▶ [ASSIGNMENT]:
If a line in the listing below includes the string "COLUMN", pull it out.

++++

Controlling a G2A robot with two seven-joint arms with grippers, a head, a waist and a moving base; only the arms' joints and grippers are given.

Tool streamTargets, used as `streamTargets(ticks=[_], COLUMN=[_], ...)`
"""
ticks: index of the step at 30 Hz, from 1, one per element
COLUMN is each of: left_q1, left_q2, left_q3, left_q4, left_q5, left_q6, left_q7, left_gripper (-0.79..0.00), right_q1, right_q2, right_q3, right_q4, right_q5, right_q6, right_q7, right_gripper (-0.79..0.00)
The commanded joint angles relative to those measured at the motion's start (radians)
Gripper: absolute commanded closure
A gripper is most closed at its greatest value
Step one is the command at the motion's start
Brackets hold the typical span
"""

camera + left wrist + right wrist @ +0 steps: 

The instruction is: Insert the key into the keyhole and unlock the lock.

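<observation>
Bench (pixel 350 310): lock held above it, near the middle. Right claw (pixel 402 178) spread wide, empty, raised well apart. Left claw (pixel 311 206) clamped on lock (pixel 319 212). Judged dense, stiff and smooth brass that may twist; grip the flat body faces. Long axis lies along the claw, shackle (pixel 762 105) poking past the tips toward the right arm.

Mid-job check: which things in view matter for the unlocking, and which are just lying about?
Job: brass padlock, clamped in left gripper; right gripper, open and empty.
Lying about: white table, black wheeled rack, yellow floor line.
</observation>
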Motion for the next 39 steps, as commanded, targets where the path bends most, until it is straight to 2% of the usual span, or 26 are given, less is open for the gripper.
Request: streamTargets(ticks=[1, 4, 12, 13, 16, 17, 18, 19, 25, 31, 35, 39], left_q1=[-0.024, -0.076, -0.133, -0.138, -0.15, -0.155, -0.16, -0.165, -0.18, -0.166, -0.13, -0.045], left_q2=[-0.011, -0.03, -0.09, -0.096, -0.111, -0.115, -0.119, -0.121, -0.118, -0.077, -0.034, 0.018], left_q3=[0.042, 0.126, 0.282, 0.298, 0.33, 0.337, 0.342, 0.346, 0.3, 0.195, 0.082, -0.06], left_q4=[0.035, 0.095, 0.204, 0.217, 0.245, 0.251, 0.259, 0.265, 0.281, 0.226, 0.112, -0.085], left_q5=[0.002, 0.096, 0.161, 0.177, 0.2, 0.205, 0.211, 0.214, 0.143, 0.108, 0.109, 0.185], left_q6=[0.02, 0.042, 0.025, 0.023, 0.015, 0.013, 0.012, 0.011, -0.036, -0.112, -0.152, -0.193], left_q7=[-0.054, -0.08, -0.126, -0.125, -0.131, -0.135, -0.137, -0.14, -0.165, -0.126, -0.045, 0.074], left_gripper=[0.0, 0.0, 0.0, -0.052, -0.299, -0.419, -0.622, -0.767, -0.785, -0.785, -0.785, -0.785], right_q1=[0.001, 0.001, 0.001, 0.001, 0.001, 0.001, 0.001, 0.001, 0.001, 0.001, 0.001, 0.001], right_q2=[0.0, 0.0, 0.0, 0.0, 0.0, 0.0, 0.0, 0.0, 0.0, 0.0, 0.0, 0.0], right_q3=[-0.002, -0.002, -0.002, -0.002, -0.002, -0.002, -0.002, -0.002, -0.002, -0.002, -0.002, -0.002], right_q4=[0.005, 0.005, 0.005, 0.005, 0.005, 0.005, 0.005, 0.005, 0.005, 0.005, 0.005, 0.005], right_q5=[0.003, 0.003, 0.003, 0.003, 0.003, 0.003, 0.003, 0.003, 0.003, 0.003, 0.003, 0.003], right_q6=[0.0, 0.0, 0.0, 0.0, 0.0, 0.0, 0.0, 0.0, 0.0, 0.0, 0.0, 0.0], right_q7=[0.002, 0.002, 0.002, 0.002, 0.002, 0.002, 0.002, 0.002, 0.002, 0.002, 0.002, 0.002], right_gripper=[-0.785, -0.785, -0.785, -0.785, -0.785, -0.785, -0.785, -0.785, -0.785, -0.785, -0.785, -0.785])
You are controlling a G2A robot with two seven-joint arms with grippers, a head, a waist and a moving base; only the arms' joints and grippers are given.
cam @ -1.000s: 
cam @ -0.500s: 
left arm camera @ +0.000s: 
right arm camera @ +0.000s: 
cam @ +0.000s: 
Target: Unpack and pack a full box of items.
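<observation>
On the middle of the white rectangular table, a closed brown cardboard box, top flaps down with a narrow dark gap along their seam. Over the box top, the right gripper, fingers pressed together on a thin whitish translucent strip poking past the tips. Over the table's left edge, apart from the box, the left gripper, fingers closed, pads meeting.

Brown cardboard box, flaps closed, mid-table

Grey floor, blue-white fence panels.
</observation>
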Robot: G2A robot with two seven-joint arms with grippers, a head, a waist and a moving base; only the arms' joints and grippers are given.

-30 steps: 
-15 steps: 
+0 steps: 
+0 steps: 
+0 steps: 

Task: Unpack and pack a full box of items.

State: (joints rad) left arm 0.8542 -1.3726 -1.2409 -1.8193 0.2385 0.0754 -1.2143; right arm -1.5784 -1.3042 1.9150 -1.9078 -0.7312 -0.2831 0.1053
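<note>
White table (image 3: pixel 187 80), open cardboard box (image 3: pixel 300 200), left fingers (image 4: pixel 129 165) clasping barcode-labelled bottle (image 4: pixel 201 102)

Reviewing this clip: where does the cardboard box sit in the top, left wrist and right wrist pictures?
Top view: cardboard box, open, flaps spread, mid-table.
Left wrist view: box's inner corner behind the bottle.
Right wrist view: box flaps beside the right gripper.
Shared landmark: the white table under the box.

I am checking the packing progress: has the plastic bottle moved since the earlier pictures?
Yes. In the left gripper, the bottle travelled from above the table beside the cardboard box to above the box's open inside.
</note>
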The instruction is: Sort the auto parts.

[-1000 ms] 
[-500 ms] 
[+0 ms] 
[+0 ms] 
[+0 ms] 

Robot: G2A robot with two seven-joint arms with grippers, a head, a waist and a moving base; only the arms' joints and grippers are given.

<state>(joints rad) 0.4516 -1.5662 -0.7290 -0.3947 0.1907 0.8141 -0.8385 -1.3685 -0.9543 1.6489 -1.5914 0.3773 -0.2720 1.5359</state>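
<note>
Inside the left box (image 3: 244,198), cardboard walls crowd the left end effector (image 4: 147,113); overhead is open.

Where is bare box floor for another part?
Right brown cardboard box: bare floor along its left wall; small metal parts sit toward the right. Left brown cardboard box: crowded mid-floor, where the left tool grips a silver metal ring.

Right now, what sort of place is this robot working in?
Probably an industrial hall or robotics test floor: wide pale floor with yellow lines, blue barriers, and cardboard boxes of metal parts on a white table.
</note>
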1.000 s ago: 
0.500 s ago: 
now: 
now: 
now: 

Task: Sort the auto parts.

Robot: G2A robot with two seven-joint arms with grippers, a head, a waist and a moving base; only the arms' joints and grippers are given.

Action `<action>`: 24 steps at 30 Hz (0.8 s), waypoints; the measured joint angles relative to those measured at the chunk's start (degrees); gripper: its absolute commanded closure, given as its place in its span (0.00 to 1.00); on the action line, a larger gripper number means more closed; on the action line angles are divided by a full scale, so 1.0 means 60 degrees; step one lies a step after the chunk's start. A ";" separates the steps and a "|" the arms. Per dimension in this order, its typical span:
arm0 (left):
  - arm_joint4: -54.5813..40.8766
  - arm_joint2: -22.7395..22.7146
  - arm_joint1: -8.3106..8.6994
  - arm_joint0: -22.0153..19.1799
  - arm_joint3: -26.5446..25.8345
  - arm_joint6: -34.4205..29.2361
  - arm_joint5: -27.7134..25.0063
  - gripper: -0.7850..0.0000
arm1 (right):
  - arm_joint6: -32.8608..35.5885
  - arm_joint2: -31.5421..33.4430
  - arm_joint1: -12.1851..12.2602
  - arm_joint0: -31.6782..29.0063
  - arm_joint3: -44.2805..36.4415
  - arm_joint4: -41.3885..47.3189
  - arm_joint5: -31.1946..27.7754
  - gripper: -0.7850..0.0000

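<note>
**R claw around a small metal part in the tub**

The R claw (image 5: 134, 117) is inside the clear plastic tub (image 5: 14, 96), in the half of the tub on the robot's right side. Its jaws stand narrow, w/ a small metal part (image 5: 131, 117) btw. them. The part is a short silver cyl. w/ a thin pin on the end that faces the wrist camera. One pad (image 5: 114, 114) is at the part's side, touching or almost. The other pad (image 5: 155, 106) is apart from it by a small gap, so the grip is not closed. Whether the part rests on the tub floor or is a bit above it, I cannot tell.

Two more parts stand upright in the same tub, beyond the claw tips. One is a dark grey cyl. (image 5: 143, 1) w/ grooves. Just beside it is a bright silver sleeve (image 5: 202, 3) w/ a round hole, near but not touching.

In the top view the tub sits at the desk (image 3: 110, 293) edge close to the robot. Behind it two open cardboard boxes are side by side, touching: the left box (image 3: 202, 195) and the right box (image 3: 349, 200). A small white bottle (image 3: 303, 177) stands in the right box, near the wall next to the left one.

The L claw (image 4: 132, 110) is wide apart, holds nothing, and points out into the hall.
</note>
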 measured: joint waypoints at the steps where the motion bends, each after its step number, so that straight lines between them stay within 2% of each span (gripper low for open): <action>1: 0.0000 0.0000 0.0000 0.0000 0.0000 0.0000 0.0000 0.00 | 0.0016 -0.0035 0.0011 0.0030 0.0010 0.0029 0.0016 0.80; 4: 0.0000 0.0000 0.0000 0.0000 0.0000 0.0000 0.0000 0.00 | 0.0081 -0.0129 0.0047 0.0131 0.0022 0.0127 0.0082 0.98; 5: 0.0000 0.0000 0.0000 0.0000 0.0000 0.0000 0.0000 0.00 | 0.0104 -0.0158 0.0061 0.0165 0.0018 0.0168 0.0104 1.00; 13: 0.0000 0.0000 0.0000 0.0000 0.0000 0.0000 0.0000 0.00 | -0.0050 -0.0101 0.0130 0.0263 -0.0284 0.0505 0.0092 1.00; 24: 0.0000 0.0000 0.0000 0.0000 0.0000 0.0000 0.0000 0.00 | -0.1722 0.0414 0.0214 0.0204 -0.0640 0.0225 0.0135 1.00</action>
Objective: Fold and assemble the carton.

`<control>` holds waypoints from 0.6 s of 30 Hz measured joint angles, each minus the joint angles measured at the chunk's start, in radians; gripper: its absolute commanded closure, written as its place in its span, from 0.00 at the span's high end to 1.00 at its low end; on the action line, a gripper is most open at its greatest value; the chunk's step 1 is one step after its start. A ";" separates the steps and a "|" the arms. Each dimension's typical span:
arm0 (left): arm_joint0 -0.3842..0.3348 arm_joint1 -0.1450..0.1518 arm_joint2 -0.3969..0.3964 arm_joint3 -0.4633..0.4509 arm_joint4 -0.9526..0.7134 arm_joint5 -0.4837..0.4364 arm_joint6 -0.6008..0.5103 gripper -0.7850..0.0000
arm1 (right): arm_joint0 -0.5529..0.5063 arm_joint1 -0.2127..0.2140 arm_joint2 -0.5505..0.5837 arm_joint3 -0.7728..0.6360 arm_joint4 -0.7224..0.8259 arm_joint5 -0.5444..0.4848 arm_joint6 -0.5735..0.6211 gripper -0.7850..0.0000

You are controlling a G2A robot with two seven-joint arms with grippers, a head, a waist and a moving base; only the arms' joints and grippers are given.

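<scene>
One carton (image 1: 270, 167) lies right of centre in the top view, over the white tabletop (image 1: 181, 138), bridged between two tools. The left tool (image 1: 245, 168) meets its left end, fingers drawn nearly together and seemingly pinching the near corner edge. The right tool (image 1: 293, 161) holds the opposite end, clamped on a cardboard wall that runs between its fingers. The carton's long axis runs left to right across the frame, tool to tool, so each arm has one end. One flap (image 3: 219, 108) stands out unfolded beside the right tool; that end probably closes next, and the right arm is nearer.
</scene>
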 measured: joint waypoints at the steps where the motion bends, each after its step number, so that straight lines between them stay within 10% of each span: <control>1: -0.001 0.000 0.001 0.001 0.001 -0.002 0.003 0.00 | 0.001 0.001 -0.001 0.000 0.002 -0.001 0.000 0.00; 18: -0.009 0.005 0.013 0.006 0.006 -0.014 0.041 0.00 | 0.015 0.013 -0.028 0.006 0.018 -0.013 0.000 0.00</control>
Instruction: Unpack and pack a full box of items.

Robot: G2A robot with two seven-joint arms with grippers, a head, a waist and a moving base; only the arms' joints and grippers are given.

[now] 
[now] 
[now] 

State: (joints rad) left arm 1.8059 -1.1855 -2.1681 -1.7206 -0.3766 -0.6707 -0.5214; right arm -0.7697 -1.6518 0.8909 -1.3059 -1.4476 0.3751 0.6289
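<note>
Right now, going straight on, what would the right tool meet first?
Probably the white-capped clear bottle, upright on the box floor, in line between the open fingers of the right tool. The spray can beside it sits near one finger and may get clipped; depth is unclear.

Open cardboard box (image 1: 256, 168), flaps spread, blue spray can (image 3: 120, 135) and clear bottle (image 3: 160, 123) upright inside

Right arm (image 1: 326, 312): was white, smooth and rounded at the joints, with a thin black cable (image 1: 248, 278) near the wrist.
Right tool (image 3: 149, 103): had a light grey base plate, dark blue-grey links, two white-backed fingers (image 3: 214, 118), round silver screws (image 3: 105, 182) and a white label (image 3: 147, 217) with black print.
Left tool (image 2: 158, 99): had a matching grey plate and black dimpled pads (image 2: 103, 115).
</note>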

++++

▶ [RESULT]:
Tool streamTargets, used as `streamTargets(ticks=[_], COLUMN=[_], ...)`
COLUMN is each of: left_q1, left_q2, left_q3, left_q4, left_q5, left_q6, left_q7, left_gripper (-0.79..0.00), right_q1, right_q2, right_q3, right_q4, right_q5, right_q6, right_q7, right_gripper (-0.79..0.00)

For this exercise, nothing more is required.